» **Work item**:
Set down again exactly the lines of the listing below that fall between the line holding "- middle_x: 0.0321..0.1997" and the line holding "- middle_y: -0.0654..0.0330", inclusive.

» **Recorded data**:

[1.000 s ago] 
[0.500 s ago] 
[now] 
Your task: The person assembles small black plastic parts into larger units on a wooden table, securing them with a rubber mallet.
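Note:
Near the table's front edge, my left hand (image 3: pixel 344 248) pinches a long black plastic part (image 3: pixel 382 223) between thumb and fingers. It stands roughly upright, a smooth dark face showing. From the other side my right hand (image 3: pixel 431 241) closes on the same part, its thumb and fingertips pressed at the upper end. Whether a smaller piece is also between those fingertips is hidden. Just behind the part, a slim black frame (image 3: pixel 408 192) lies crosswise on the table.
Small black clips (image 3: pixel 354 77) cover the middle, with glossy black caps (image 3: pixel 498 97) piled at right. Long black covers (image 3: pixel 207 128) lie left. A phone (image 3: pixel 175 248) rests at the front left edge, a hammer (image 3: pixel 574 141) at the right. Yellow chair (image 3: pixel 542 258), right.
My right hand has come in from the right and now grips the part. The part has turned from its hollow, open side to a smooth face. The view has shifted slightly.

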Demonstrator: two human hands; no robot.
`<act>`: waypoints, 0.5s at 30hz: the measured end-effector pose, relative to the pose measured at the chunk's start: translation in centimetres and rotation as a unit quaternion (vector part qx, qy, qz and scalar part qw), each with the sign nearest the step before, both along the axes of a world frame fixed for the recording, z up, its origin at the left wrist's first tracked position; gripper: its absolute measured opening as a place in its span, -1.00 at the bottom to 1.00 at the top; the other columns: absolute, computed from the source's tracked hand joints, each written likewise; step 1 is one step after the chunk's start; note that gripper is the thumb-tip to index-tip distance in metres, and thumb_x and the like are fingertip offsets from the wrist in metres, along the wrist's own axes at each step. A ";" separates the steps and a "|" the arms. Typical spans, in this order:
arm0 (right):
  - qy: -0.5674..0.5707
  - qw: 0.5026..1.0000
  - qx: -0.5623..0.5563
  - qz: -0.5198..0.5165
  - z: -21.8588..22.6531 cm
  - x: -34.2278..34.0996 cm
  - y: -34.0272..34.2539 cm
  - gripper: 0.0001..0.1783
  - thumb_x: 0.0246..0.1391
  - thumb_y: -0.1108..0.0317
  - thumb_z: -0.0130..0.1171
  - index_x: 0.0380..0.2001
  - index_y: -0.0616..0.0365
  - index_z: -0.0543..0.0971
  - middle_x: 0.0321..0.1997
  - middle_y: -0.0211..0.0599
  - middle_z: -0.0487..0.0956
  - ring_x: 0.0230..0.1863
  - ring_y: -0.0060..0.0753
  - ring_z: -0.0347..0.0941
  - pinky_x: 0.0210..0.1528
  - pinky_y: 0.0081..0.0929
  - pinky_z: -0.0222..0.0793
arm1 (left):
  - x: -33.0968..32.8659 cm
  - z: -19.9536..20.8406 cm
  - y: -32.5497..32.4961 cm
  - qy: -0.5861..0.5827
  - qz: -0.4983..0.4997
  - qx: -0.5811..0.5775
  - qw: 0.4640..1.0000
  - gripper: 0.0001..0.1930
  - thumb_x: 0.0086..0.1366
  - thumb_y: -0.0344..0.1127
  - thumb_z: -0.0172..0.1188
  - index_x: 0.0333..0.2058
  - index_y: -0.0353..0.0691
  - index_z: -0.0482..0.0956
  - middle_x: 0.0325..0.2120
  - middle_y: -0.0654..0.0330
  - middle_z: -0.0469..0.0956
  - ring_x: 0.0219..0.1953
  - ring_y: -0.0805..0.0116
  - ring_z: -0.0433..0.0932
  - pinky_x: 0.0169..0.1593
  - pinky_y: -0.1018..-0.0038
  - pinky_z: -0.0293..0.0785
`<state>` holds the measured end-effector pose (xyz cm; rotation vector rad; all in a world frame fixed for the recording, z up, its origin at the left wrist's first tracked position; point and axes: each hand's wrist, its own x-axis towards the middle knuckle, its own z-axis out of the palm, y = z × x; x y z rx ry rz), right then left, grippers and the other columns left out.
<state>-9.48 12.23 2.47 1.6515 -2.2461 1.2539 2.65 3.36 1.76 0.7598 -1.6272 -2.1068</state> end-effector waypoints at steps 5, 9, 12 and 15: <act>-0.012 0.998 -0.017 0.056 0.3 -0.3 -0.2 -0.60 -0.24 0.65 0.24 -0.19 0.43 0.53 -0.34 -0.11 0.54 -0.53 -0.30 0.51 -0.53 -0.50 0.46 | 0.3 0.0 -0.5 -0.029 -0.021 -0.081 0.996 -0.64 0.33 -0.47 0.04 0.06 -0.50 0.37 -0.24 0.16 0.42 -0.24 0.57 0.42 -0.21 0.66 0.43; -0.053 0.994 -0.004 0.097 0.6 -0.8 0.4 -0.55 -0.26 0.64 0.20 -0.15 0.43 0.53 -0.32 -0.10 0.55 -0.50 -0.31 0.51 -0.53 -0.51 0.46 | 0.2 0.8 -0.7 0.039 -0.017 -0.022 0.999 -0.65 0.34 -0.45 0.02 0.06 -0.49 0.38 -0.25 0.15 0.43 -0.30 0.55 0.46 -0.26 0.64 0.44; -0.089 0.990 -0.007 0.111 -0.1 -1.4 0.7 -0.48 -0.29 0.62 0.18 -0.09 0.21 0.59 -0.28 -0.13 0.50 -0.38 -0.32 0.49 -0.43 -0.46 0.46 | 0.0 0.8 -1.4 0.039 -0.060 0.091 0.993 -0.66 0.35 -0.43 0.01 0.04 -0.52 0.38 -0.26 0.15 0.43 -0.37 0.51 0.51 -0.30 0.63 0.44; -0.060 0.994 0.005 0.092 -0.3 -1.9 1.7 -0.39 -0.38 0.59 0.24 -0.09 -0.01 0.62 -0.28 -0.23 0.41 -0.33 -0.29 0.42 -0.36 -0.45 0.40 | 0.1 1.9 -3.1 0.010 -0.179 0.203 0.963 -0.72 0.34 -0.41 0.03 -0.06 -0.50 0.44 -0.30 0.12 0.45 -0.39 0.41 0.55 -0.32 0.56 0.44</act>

» **Output of the task**:
  - middle_x: 0.0321..0.1997
  - middle_y: -0.0211..0.0599
  - middle_z: -0.0487..0.0956
  - ring_x: 0.0230..0.1863
  - ring_y: -0.0060..0.0753
  - ring_z: -0.0347..0.0941
  - pinky_x: 0.0210..0.1528
  - pinky_y: 0.0081..0.0929
  - pinky_z: -0.0222..0.0793
arm1 (left):
  - x: -33.0968..32.8659 cm
  - z: -19.9536..20.8406 cm
  - y: -32.5497..32.4961 cm
  - qy: -0.5861..0.5827
  - qz: -0.4983..0.4997
  - qx: -0.5811..0.5775
  - qw: 0.4640..1.0000
  - gripper: 0.0001..0.1930
  - thumb_x: 0.0086..0.1366
  - thumb_y: -0.0344..0.1127
  - thumb_z: -0.0172..0.1188
  - index_x: 0.0333..0.2058
  - index_y: -0.0353..0.0691
  - index_z: -0.0482..0.0956
  - middle_x: 0.0325..0.2120
  - middle_y: -0.0654..0.0330

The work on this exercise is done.